CRIME AND PUNISHMENT
GAS GIANT TO KEEP EMBATTLED AUDITOR. Gazprom announced on 13 May that it would retain PricewaterhouseCoopers (PwC) as the auditor of its 2002 results, despite the opposition of minority shareholders, Dow Jones reported the same day. The company said that PwC had won the tender over KPMG and that the decision will be submitted to the board of directors for approval. According to Dow Jones, the decision is a blow to a campaign against PwC spearheaded by fund manager Hermitage Capital Management, which has filed suit in a Moscow court alleging that PwC filed "false and misleading audits" in the late 1990s and 2000 (see "RFE/RL Newsline," 16 and 17 April 2002).

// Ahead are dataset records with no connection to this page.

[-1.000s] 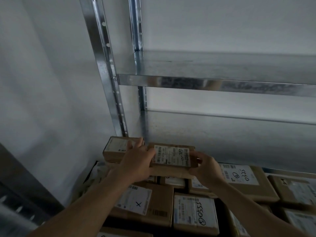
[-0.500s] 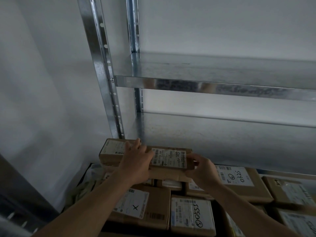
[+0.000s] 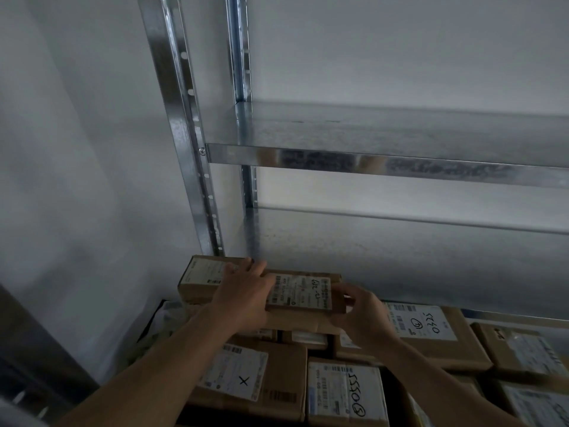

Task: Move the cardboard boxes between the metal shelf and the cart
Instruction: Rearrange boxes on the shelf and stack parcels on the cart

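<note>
Gripping the box (image 3: 303,294), left hand (image 3: 243,295) and right hand (image 3: 363,312) fingers hide its ends.

The bay between the upper shelf (image 3: 369,161) and lower shelf (image 3: 400,257) lies open toward the right; the upright (image 3: 184,134) and wall (image 3: 77,180) close the left; the corner box (image 3: 203,278) and held box (image 3: 300,292) block the lower shelf's left front; boxes (image 3: 345,392) crowd below.
</note>
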The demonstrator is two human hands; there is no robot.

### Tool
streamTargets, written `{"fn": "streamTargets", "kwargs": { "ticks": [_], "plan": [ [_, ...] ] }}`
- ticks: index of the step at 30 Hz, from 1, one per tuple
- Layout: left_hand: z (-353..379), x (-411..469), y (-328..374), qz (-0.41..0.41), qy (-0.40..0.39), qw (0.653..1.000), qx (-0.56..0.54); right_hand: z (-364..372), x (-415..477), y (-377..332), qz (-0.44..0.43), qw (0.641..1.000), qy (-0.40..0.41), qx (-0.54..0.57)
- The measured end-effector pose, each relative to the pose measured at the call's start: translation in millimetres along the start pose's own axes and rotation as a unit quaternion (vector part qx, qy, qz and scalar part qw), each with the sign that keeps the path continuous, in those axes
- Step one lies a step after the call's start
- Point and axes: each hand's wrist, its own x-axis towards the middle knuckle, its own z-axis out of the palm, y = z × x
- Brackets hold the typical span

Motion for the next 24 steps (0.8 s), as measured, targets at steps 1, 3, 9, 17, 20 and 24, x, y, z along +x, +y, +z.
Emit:
{"fn": "streamTargets", "kwargs": {
  "ticks": [1,3,9,17,20,24],
  "plan": [
    [0.0,-0.1,-0.5,0.001,0.0,1.0,-0.003,-1.3,-0.5,-1.4,-0.001,1.0,-0.001,-0.006],
    [-0.7,-1.2,-1.1,0.003,0.004,1.0,-0.005,-5.3,-1.5,-5.1,-0.006,1.0,0.001,-0.007],
    [-9.8,-8.2,1.9,-0.004,0.032,0.999,-0.02,-19.4,-5.7,-19.2,-0.046,0.999,0.019,-0.021],
    [-43.8,-46.9,26.5,-0.077,0.056,0.995,-0.029,-40.5,-17.8,-34.6,-0.147,0.973,-0.027,-0.174],
    [-57.2,-73.6,40.2,-0.119,0.088,0.988,-0.038,-50.9,-27.0,-42.5,-0.217,0.956,-0.01,-0.199],
    [-76.7,-118.7,61.8,-0.167,0.162,0.972,-0.036,-68.5,-48.0,-62.3,-0.295,0.933,-0.01,-0.206]
  ]
}}
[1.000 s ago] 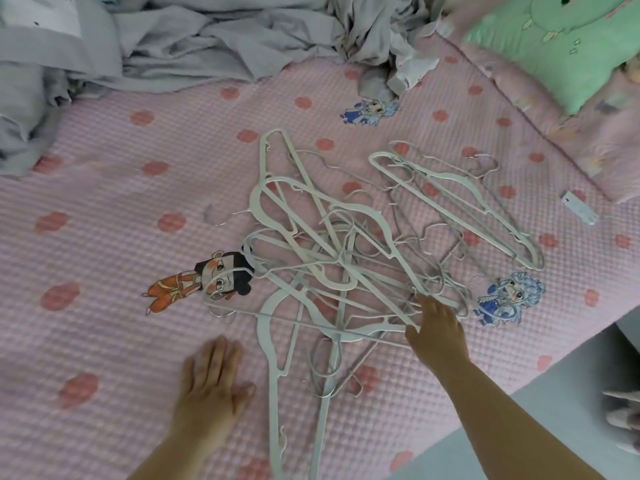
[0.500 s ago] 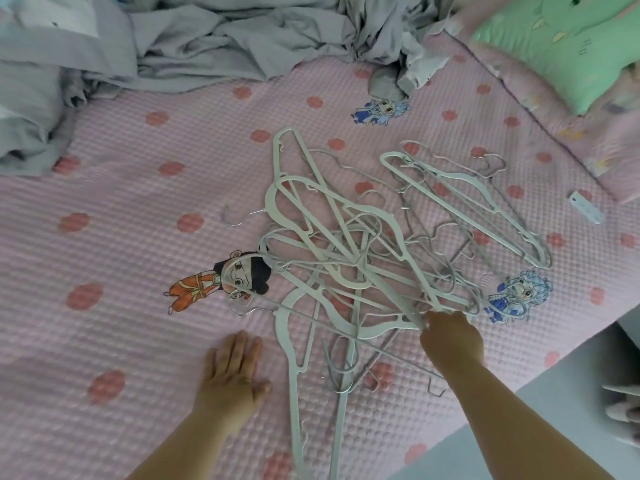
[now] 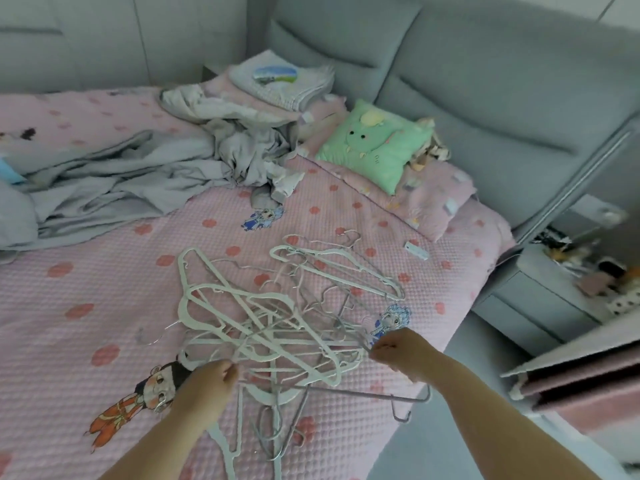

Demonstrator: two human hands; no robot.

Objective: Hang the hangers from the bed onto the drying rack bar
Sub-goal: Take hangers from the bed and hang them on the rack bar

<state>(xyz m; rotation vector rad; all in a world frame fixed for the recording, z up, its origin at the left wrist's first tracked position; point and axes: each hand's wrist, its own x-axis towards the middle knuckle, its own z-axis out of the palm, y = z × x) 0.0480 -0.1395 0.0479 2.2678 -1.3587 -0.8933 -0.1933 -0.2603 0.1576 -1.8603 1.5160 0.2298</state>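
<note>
Head view: left hand [image 3: 207,379], flat on the bed [image 3: 86,289] a second ago, now grips the bed's hangers [image 3: 263,327] at seven o'clock, right hand [image 3: 398,351] pinching at four, so lifting looks near.

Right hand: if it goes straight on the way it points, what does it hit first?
The hangers. The right hand points left and slightly up in the frame, its fingers pinched at the pile's right edge, so it would meet the tangle at once. Depth is unclear, but nothing shows between them.
</note>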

RUSSIA TO INCREASE FOREIGN-DEBT PAYMENTS IN 2003. Russia will pay off about $17 billion in foreign debt in 2003, Deputy Finance Minister Sergei Kolotulkhin told Prime-TASS on 13 May. Kolotulkhin said that the decision was motivated by expectations that interest rates in the United States will go up by the end of this year, leading to "growing expenditures on servicing foreign debt." Prime-TASS also reported that Russia intends to spend $14.2 billion on foreign-debt repayment this year.

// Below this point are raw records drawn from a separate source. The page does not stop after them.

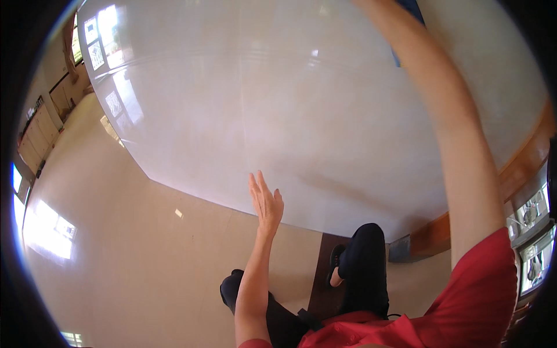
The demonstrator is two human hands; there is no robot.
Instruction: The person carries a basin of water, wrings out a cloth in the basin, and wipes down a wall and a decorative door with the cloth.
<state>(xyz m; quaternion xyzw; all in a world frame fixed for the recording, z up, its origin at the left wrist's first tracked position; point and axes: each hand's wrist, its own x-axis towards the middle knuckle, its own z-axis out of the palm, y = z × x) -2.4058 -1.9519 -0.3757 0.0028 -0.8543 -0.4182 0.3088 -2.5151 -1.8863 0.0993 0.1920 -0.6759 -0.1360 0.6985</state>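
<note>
My left hand [266, 204] is raised in front of a large glossy pale wall [304, 108]. It holds nothing and its fingers are partly spread; whether it touches the wall cannot be told. My right arm stretches up along the wall, with the hand beyond the top edge of the picture. Part of a blue thing [411, 8], with a small yellow patch at its lower edge, shows behind the right forearm; what it is cannot be made out.
Wooden trim [431, 237] with a grey end block runs along the right. Below me lie a beige floor [152, 261] and a dark brown strip [321, 274], where my sandalled foot rests. Pale cabinets [39, 135] stand at the far left. Window light reflects off wall and floor.
</note>
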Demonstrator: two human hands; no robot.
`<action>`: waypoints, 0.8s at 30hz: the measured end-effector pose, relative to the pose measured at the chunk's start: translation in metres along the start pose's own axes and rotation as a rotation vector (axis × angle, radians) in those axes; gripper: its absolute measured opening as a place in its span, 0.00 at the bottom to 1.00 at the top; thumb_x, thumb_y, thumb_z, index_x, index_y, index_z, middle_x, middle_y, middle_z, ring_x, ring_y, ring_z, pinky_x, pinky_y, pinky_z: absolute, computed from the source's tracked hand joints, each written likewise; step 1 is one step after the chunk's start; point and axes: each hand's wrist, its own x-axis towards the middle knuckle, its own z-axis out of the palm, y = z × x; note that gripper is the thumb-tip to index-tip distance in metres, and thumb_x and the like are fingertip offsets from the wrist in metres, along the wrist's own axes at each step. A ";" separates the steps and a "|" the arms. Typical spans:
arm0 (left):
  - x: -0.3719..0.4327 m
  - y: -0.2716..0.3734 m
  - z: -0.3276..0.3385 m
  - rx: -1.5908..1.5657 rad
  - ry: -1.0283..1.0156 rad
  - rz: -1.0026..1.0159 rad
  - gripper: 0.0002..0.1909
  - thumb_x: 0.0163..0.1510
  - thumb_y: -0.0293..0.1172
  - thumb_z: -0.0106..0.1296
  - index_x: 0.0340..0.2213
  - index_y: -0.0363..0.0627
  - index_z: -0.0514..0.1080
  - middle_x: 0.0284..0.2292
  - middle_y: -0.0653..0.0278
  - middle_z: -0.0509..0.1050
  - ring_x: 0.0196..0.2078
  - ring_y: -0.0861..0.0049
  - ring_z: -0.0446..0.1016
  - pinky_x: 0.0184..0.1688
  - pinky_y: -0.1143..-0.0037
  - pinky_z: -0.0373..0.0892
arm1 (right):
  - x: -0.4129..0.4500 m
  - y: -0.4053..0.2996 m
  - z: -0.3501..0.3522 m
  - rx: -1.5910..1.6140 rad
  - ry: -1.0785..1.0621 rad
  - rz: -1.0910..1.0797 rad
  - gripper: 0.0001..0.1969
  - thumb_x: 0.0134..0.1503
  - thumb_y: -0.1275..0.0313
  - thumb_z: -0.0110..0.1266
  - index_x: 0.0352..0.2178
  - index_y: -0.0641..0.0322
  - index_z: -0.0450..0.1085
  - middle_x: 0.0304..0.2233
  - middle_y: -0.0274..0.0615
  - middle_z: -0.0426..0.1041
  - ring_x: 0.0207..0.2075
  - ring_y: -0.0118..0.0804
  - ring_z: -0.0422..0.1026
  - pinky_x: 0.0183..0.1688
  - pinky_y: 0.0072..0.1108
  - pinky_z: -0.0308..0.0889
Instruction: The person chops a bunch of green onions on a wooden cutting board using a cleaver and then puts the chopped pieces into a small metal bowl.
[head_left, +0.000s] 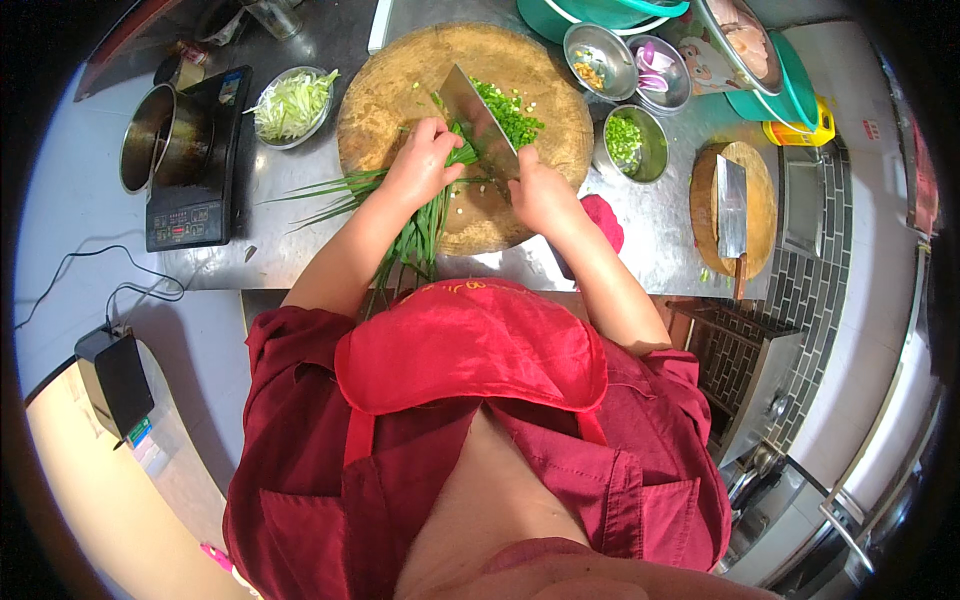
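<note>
On a round wooden chopping board (375, 82) lies a bunch of long green onions (416, 232), its leaves trailing over the near edge. My left hand (424, 161) presses on the bunch, fingers curled close to the blade. My right hand (544, 187) grips the handle of a Chinese cleaver (480, 112), whose blade stands across the board between the uncut leaves and a heap of chopped green onion (514, 116). A steel cup (656, 146) right of the board holds more chopped green pieces. The cleaver's handle is mostly hidden by my fingers.
Left are a bowl of pale green shreds (292, 105), an induction cooker (202, 202) and a steel pot (150, 142). Steel bowls of chopped aromatics (592, 71) and purple onion (656, 71) stand back right. Another cleaver (731, 210) rests on a smaller board (705, 172). A red cloth (602, 217) lies near my right forearm.
</note>
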 end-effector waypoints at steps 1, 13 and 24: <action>-0.001 0.000 0.001 0.017 0.047 0.036 0.14 0.37 0.30 0.58 0.29 0.44 0.68 0.33 0.58 0.64 0.39 0.61 0.65 0.39 0.71 0.65 | -0.001 0.000 -0.001 -0.001 -0.003 0.001 0.14 0.48 0.73 0.46 0.33 0.71 0.54 0.21 0.61 0.69 0.27 0.58 0.70 0.30 0.41 0.64; 0.003 0.002 -0.003 -0.107 -0.047 -0.101 0.15 0.33 0.26 0.58 0.28 0.41 0.68 0.31 0.55 0.67 0.36 0.60 0.67 0.40 0.70 0.64 | -0.001 -0.009 0.004 -0.007 -0.006 -0.021 0.14 0.47 0.74 0.47 0.33 0.71 0.53 0.21 0.63 0.68 0.26 0.60 0.69 0.29 0.41 0.63; 0.001 0.013 -0.007 0.123 -0.043 0.252 0.11 0.37 0.24 0.53 0.27 0.40 0.69 0.35 0.57 0.65 0.39 0.62 0.65 0.41 0.70 0.65 | 0.008 -0.016 0.002 -0.039 -0.081 0.012 0.12 0.42 0.80 0.43 0.31 0.74 0.55 0.24 0.63 0.69 0.29 0.58 0.71 0.32 0.38 0.67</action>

CRIME PROBLEM CONTINUES TO WORSEN. More than 38 million Russians suffered as a result of crimes last year, according to presidential Ombudsman for Human Rights Oleg Mironov, ITAR-TASS reported on 13 May. Mironov said that more than 150,000 people were killed or seriously injured as a result of criminal activity and that the problem continues to get worse with each passing year. Mironov said that he believes that Russian citizens are "not protected against terrorist acts and crimes," despite the fact that "the Interior Ministry is now larger than the Defense Ministry."

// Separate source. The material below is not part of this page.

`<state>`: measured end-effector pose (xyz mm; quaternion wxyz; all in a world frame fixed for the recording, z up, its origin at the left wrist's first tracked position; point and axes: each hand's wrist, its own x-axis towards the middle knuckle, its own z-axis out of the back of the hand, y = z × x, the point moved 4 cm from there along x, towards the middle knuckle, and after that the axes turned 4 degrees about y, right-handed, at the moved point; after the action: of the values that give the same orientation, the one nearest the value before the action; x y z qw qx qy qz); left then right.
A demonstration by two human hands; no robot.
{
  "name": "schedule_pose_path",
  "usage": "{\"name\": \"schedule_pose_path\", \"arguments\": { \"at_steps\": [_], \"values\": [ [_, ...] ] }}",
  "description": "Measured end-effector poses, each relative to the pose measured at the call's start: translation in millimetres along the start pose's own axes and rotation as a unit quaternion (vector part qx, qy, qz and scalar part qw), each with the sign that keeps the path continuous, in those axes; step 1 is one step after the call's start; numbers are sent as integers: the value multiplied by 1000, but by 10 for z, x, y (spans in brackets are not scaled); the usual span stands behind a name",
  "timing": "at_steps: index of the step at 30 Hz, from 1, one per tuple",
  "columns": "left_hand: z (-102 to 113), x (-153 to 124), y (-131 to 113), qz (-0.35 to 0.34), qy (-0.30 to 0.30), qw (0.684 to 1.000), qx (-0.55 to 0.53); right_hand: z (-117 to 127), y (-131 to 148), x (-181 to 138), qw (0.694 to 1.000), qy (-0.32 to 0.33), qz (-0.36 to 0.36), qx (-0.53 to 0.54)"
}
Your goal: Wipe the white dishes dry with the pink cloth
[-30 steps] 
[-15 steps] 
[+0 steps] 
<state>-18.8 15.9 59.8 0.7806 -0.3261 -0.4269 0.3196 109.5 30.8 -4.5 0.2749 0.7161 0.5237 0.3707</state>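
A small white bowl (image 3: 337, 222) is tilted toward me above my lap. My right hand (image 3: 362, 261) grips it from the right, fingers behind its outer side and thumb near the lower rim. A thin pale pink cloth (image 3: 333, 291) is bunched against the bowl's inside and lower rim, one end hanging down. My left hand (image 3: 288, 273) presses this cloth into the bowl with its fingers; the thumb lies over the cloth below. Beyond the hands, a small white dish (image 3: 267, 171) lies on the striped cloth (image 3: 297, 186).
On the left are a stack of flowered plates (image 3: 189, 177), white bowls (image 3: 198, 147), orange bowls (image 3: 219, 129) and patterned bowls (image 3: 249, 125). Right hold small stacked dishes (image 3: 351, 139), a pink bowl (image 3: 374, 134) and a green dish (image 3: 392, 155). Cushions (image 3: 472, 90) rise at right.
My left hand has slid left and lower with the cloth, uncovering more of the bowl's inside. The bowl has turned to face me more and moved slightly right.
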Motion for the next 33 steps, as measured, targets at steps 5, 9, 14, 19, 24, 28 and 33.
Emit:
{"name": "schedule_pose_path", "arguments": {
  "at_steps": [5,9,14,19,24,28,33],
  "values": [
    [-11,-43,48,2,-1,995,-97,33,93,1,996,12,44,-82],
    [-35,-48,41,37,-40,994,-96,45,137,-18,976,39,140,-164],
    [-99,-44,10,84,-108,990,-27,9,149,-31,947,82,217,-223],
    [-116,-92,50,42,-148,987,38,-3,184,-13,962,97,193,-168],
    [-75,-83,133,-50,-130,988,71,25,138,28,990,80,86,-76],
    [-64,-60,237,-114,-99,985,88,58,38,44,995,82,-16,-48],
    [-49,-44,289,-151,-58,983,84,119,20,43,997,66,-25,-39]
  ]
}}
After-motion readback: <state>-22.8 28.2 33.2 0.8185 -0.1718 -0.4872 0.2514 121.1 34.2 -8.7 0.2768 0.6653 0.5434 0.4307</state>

PROSECUTOR-GENERAL CALLS ON LEGISLATORS TO TAKE ON ECONOMIC CRIME. Presenting his annual report to parliament about the state of law and order (see "RFE/RL Newsline," 2 May 2002), Prosecutor-General Vladimir Ustinov told the Federation Council on 15 May that legislators should make amendments to the laws on bankruptcy and insolvency because of the increase in crimes in this area, Russian news agencies reported. Over the last four years, the number of false bankruptcies has more than tripled, as this practice has become the "cheapest way to redistribute state property," side-stepping the law on privatization. Ustinov said that the amended law should contain a provision involving state prosecutors in bankruptcy proceedings. The prosecutor-general also called on lawmakers to adopt tough legislation against state corruption. He mentioned that the appropriate legislative package, including a stiff anticorruption law, had failed to make it through the legislature for the last 10 years.

PROSECUTOR'S OFFICE SAYS IT WILL SEEK TO FREEZE GUSINSKY'S PROPERTY ABROAD. Deputy Prosecutor-General Vasilii Kolmogorov said that his office might reactivate the case against mass-media magnate Vladimir Gusinsky on 1 June when the new Criminal Procedure Code comes into force, Interfax and polit.ru reported on 18 May. Kolmogorov said that the new code gives courts the right to issue verdicts concerning the freezing of Gusinsky's foreign real estate, bank accounts, and other assets. Kolmogorov added that the Prosecutor-General's Office had sent to its foreign counterparts requests to freeze Gusinsky's assets in the past, but they were turned down as not being legally binding. Kolmogorov also said that his office is preparing a new indictment against Gusinsky.